Internal vulnerability landscape

Lim said that Singapore enterprises face recurring internal vulnerabilities that create systemic risk:

  • Inactive accounts from former employees retaining desktop or email access
  • Shared folders with persistent third-party access rights
  • Unpatched systems due to policy gaps or insufficient asset management
  • Exposure through third-party and supply chain vulnerabilities
  • Shadow IT including unauthorised software, hardware or cloud services

These vulnerabilities, while seemingly routine, provide adversaries with initial access points that can escalate into major breaches.

Strategic recommendations for leadership

Immediate actions:

  • Implement comprehensive access reviews, particularly for departed employees
  • Establish zero-trust protocols for sensitive data handling
  • Deploy AI-enhanced monitoring while maintaining human verification for critical decisions
  • Conduct regular vulnerability assessments across all third-party integrations

Long-term strategic initiatives:

  • Invest in cross-functional training that bridges cybersecurity and AI competencies
  • Develop incident response capabilities that account for AI-generated threats
  • Establish continuous monitoring of AI and threat intelligence developments
  • Create organisational cultures where cybersecurity awareness extends beyond IT departments

Verification Protocols: 

  • Given the sophistication of AI-generated content, organisations must always verify information with original sources or trusted contacts before acting on potentially sensitive requests, regardless of apparent authenticity

The bottom line

For Singapore’s business leaders, the cyber threat landscape represents both immediate operational risk and strategic competitive concern.

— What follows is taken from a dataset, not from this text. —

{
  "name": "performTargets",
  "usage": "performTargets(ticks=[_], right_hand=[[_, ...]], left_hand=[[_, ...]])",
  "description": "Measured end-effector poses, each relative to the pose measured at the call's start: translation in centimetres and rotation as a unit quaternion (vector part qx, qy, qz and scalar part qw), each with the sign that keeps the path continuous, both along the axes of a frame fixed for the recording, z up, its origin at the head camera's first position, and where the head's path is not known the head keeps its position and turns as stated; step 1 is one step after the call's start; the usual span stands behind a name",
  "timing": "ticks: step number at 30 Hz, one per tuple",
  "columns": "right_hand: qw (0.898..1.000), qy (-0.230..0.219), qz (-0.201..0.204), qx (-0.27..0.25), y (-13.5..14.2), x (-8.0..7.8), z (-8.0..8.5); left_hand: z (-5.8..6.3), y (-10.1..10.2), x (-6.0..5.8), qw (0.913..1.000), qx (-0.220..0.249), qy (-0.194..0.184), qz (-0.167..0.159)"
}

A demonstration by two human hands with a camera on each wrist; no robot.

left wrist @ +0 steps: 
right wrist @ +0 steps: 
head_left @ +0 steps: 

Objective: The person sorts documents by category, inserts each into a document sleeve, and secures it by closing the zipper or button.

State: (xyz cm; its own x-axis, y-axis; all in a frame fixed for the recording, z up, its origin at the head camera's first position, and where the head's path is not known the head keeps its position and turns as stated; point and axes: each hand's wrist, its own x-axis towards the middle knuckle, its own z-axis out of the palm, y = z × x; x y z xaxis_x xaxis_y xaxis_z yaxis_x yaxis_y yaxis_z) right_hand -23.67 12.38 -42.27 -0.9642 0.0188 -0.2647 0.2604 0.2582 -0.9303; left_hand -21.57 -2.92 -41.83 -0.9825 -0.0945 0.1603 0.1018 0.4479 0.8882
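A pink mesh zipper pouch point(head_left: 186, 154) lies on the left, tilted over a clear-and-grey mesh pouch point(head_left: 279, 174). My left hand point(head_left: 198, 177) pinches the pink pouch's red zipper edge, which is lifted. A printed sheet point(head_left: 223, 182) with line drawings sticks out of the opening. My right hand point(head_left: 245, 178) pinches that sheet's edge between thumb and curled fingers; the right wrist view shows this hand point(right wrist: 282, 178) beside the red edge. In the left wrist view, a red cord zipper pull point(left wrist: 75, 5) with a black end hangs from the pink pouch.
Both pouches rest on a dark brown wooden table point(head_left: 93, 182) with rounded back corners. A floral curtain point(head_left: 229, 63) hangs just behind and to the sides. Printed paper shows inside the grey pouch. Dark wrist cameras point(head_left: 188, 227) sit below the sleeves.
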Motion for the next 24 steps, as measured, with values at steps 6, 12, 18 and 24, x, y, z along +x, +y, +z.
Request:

State-linked adversaries actively target the operational backbone of the country’s economy and infrastructure, while AI-powered attacks are becoming more sophisticated and harder to detect.

The strength of organisational cyber defences depends on collective preparedness, not just technology, but culture and continuous leadership engagement. As top Singapore firms continue reporting security incidents through supply chain vulnerabilities, the imperative is clear: ensure every team member at every level is equipped for an evolving threat landscape that shows no signs of slowing.